Among online productivity suites, Zoho Docs brings a unique third-party perspective to the mix. Microsoft and Google are each entrenched in their own cultures and tools, but Zoho Docs takes a more flexible cross-platform approach, and it adds some innovative features that are worth considering.
Zoho has a comfortable-to-use layout that will feel familiar to Microsoft Office users. The various Zoho apps--which include word processor, spreadsheet, and presentation components--look and behave a lot like the pre-Ribbon Microsoft Office, particularly Office 2003. Even so, Zoho stands out with some innovative features, such as a drop-down formatting menu for enclosing selected text with various quotation marks or brackets, and another that changes the formatting of selected text to all caps or merely capitalizes each word. Zoho has fewer font choices than Microsoft's Office 365 does, though.
Regrettably, Zoho doesn't deliver the power and flexibility that real spreadsheet gurus need. The Web-based tools are sufficient for basic tasks, but they lack many advanced features.
Most businesses rely on Microsoft Office as their primary desktop productivity suite. The value of a rival platform such as Zoho Docs hinges on how compatible it is with Office formatting conventions and file types.

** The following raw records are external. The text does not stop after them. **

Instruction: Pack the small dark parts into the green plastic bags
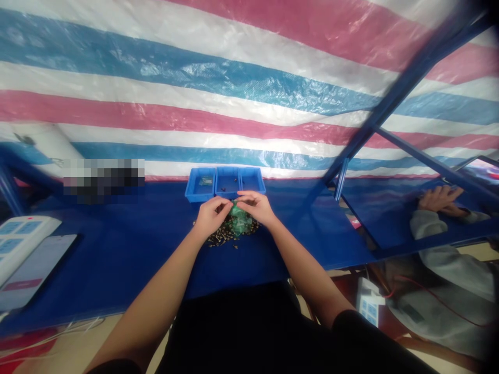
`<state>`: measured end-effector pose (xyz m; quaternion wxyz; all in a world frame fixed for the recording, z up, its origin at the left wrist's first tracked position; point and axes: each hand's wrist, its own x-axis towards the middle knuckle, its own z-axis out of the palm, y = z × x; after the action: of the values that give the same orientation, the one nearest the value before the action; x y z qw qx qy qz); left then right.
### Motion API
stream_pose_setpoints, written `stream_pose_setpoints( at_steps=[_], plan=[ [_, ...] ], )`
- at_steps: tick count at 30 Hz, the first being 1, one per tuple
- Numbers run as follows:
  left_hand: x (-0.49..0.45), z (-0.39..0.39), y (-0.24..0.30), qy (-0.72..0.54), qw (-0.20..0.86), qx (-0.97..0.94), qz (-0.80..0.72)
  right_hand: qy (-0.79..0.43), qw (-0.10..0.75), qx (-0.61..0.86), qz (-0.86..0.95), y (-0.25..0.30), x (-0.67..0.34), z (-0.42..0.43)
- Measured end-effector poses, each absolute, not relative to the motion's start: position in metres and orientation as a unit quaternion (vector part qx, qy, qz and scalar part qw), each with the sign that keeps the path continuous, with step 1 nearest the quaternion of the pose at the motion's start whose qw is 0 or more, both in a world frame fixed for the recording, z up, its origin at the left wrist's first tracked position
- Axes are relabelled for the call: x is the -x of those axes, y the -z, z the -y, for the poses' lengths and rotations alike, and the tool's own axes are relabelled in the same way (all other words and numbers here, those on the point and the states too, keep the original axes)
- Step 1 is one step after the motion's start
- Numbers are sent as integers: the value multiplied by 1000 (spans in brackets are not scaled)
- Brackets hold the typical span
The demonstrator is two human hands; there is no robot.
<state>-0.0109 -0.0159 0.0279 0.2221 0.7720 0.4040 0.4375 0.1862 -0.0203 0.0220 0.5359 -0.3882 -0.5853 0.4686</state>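
Note:
Between my hands is a small green-tinted clear plastic bag (pixel 240 221), its top edge pinched from both sides. My left hand (pixel 212 215) grips it with thumb and forefinger, and my right hand (pixel 257 206) does the same across from it. Under and around the bag lies a pile of small brass-coloured and dark screw-like pieces (pixel 220 237). Just beyond my hands stand joined blue plastic bins: the left bin (pixel 191 193) has a small green bag in it, the middle bin (pixel 227 173) a few tiny dark parts. My right fingers partly cover the right bin (pixel 257 179).
On the left of the blue table (pixel 136 249) lie a white power strip (pixel 35 228) and a phone (pixel 39 270). A blue metal frame (pixel 362 137) slants up at the right. Beyond it sits a person in a grey sleeve (pixel 429 226). Striped plastic sheeting (pixel 218 88) hangs behind.

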Motion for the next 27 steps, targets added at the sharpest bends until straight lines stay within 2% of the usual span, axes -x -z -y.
stream_pose_setpoints(
  at_steps=[5,15,27],
  plan=[
    [11,14,-29,-498,243,-693,-461,-477,548,425,540,-23,-184,19],
    [10,11,-24,-466,332,-680,-459,-469,589,465,466,-24,-185,16],
    [15,7,-24,-467,258,-719,-445,-444,558,473,517,-18,-187,15]
  ],
)
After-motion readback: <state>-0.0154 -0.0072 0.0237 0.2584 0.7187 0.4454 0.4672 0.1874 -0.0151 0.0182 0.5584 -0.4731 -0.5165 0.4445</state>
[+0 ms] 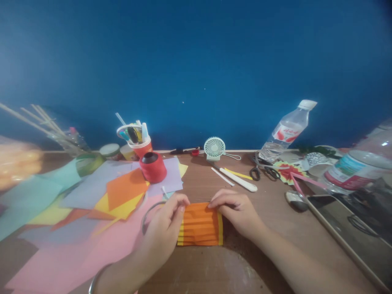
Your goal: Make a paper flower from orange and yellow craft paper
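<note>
An orange sheet of pleated paper (202, 224) with yellow side edges lies on the brown table in front of me, creased crosswise. My left hand (167, 222) pinches its upper left corner between thumb and fingers. At the upper right corner, my right hand (234, 210) grips the paper with thumb and bent fingers. A grey ring-like object (147, 212) shows partly behind my left hand. Just beyond the hands lie a white-handled craft knife (241, 181) and thin white (222, 176) and yellow paper strips (239, 173).
Coloured paper sheets (88, 228) spread over the left side, with a red thread spool (153, 167) and a pen cup (139, 141) behind. A small fan (214, 148) stands by the wall. Rightward are scissors (265, 169), a tilted bottle (286, 130), a brush (296, 201) and a phone (352, 232).
</note>
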`<control>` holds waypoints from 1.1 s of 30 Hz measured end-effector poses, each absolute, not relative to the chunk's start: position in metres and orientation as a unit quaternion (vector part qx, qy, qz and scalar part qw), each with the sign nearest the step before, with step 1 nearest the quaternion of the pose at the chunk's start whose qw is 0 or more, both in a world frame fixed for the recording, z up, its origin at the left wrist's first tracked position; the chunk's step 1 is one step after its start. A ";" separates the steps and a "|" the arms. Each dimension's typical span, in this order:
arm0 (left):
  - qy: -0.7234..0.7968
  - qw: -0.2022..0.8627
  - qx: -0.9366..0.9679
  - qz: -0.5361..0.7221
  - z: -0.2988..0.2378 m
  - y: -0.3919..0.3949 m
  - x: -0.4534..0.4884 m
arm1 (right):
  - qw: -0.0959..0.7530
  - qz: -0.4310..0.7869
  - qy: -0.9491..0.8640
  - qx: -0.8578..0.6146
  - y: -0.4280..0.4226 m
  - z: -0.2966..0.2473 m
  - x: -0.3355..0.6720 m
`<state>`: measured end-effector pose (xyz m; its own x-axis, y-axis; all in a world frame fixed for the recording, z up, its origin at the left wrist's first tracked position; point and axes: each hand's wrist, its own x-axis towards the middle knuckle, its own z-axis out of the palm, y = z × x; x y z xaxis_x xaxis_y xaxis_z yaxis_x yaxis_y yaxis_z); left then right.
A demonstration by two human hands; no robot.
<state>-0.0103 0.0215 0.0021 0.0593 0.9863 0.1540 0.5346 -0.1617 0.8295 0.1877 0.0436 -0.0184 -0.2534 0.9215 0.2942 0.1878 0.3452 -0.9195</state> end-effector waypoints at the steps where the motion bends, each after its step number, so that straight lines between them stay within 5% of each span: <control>1: 0.570 0.295 0.676 0.362 0.002 0.022 -0.011 | 0.454 0.397 -0.686 -0.406 0.044 -0.018 0.188; 17: 0.593 0.391 0.606 0.359 -0.010 0.027 -0.014 | 0.448 0.419 -0.668 -0.421 0.048 -0.016 0.190; 33: 0.605 0.323 0.630 0.364 0.000 0.024 -0.014 | 0.472 0.384 -0.672 -0.422 0.044 -0.017 0.186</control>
<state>-0.0139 0.0242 0.0000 0.0020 0.9977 0.0677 0.5281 -0.0586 0.8472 0.1856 0.0435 -0.0167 -0.1977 0.9300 0.3098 0.2041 0.3482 -0.9149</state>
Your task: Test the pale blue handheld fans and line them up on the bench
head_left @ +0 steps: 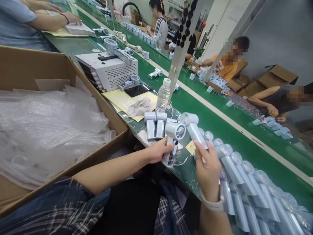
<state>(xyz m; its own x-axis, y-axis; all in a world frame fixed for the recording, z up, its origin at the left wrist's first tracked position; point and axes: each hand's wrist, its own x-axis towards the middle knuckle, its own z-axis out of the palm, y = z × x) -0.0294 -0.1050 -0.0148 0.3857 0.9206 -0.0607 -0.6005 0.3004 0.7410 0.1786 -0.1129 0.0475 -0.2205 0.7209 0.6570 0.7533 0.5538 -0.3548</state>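
Observation:
My left hand point(158, 150) is closed on the handle of a small pale-blue handheld fan point(174, 135) at the near edge of the green bench. My right hand point(207, 169), with a white wristband, is closed on the handle of a second fan point(193, 128) that lies across the first. A yellow sticky note point(190, 147) lies between my hands. To the right, a long row of several identical fans point(246, 182) lies side by side. Two more fans point(155, 125) lie just left of the held ones.
A large cardboard box point(114, 143) holding clear plastic bags point(49, 127) stands at my left. A water bottle point(163, 95), yellow sheets point(122, 98) and a white machine point(111, 70) sit farther back. Several other people work along the green conveyor point(220, 120).

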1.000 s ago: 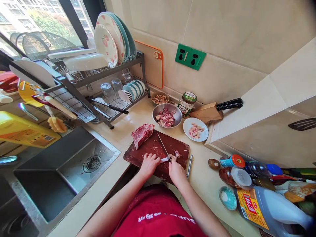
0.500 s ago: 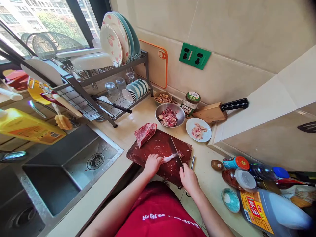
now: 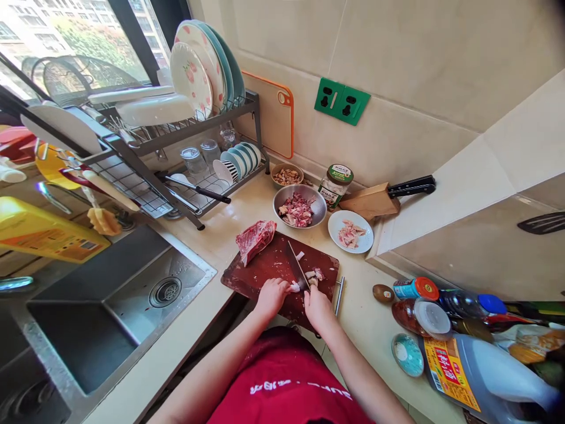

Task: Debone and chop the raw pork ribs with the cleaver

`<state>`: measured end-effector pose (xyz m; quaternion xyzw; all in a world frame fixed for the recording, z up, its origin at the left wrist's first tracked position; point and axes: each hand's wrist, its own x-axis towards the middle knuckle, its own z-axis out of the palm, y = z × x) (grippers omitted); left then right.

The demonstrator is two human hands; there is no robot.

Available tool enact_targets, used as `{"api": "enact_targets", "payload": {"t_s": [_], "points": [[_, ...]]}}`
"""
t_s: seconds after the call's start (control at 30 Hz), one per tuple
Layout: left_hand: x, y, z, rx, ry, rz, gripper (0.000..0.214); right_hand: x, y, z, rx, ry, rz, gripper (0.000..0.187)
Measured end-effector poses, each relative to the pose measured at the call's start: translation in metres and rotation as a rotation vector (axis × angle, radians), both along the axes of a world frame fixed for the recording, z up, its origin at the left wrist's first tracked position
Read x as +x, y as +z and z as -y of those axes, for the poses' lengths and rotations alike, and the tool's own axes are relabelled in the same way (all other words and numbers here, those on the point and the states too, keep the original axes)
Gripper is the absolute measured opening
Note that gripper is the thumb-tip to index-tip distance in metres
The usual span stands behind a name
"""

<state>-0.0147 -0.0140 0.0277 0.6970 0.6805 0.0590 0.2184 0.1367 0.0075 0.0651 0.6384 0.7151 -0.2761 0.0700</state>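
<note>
My right hand (image 3: pixel 318 307) is closed round the handle of a knife (image 3: pixel 296 266), whose blade points away across a dark red cutting board (image 3: pixel 269 272). My left hand (image 3: pixel 271 296) pinches a pale strip of meat (image 3: pixel 295 287) right beside the blade. A few cut pale pieces (image 3: pixel 312 274) lie just right of the knife. A large raw red chunk of meat (image 3: pixel 255 238) rests on the board's far left corner.
Behind the board stand a steel bowl of cut meat (image 3: pixel 298 208), a white plate of pale trimmings (image 3: pixel 350 233), a small bowl of nuts (image 3: pixel 286 175), a jar (image 3: pixel 335 184) and a knife block (image 3: pixel 373 201). A sink (image 3: pixel 110 306) lies left, a dish rack (image 3: pixel 176 147) behind it, bottles (image 3: pixel 459 330) at right.
The knife swung right and back, then returned to the strip by my left hand. More cut pale pieces now lie on the board right of the blade.
</note>
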Motion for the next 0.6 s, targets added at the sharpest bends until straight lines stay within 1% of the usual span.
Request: {"api": "enact_targets", "payload": {"t_s": [0.07,0.13,0.17,0.23,0.3,0.33,0.37,0.43,0.53,0.57,0.6], "points": [[-0.007,0.001,-0.001,0.011,0.041,0.057,0.025,0.000,-0.003,0.004,0.007,-0.014,-0.006,0.025],[-0.014,0.003,-0.001,0.063,0.065,0.136,0.028,0.000,-0.004,0.008,0.013,-0.035,-0.023,0.025],[-0.017,0.004,0.000,0.099,0.055,0.177,0.029,0.000,-0.004,0.010,0.017,-0.046,-0.035,0.025],[-0.022,0.005,0.006,0.158,-0.009,0.249,0.028,0.003,-0.005,0.013,0.029,-0.069,-0.069,0.025],[-0.025,0.003,0.015,0.188,-0.073,0.303,0.024,0.009,-0.008,0.016,0.045,-0.083,-0.125,0.026],[-0.025,0.001,0.021,0.195,-0.081,0.324,0.023,0.014,-0.009,0.018,0.052,-0.086,-0.156,0.027],[-0.026,-0.001,0.026,0.201,-0.064,0.337,0.022,0.020,-0.011,0.020,0.057,-0.086,-0.179,0.029],[-0.028,-0.006,0.035,0.217,0.032,0.339,0.023,0.034,-0.014,0.026,0.042,-0.123,-0.256,0.036],[-0.030,-0.008,0.039,0.230,0.179,0.299,0.022,0.058,-0.017,0.037,-0.029,-0.298,-0.467,0.043],[-0.031,-0.007,0.038,0.225,0.197,0.279,0.021,0.065,-0.016,0.040,-0.048,-0.352,-0.527,0.043],[-0.031,-0.005,0.036,0.210,0.196,0.255,0.020,0.072,-0.016,0.044,-0.058,-0.378,-0.558,0.042]]}}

In document fidelity--maintaining formatting consistency from a Microsoft Office program to a cloud-based equivalent and back again (or vice versa)--no online productivity platform is perfect.
Zoho Docs is in the same boat as Google Apps when it comes to file fidelity, but Zoho has an advantage over Google in supported file types. Zoho can export files in the current XML-based file formats used in Office 2007 and 2010 (.docx, .xlsx, .pptx), but Google Apps is limited to saving Office files in the outdated .doc, .xls, and .ppt formats.
Sharing and Collaboration
Like Google Apps, Zoho provides solid collaboration from within the apps themselves. The collaboration tools are better here than in Microsoft's Office 365, but not quite as robust as what Google Apps has to offer.
Zoho allows real-time editing with multiple users simultaneously. In fact, it offers greater flexibility than either Google Apps or Office 365 by enabling sharing with any email address, and by allowing collaborators to sign in through a Zoho, Google, Facebook, or Yahoo account.
The Zoho interface is not as polished as the Google one, but the two are otherwise fairly close in usability.
Files and Storage
Zoho comes with a meager 1GB of online file storage. You can purchase an additional 5GB for $3 per user per month. The space allocated for Zoho email is separate from the data storage and is either 10GB or 15GB, depending on the service plan.
For email file attachments, Zoho limits you to 10MB, which could become an issue if you want to attach a document with lots of images, for example. You get no way to sync data for offline access, either, but you can use something like Box.net or Dropbox in lieu of a native option.
Zoho Docs has two pricing plans: $3 per user per month, and $5 per user per month. The plans are similar, but for $5 per user per month you can add twice as many workspaces, and you get a couple of additional features, including the ability to share documents with users outside of Zoho without requiring them to set up a Zoho account. In either case, email is a separate service that costs $2.50 or $3.50 per user per month depending on the Zoho Docs plan.
Zoho Docs is a capable suite of productivity tools. In many ways, it offers more innovative features than its competitors do, and it is more flexible. However, it doesn't stack up well against Office 365 in a Microsoft Office-centric world, and its pricing is not as competitive as that of rival online productivity platforms.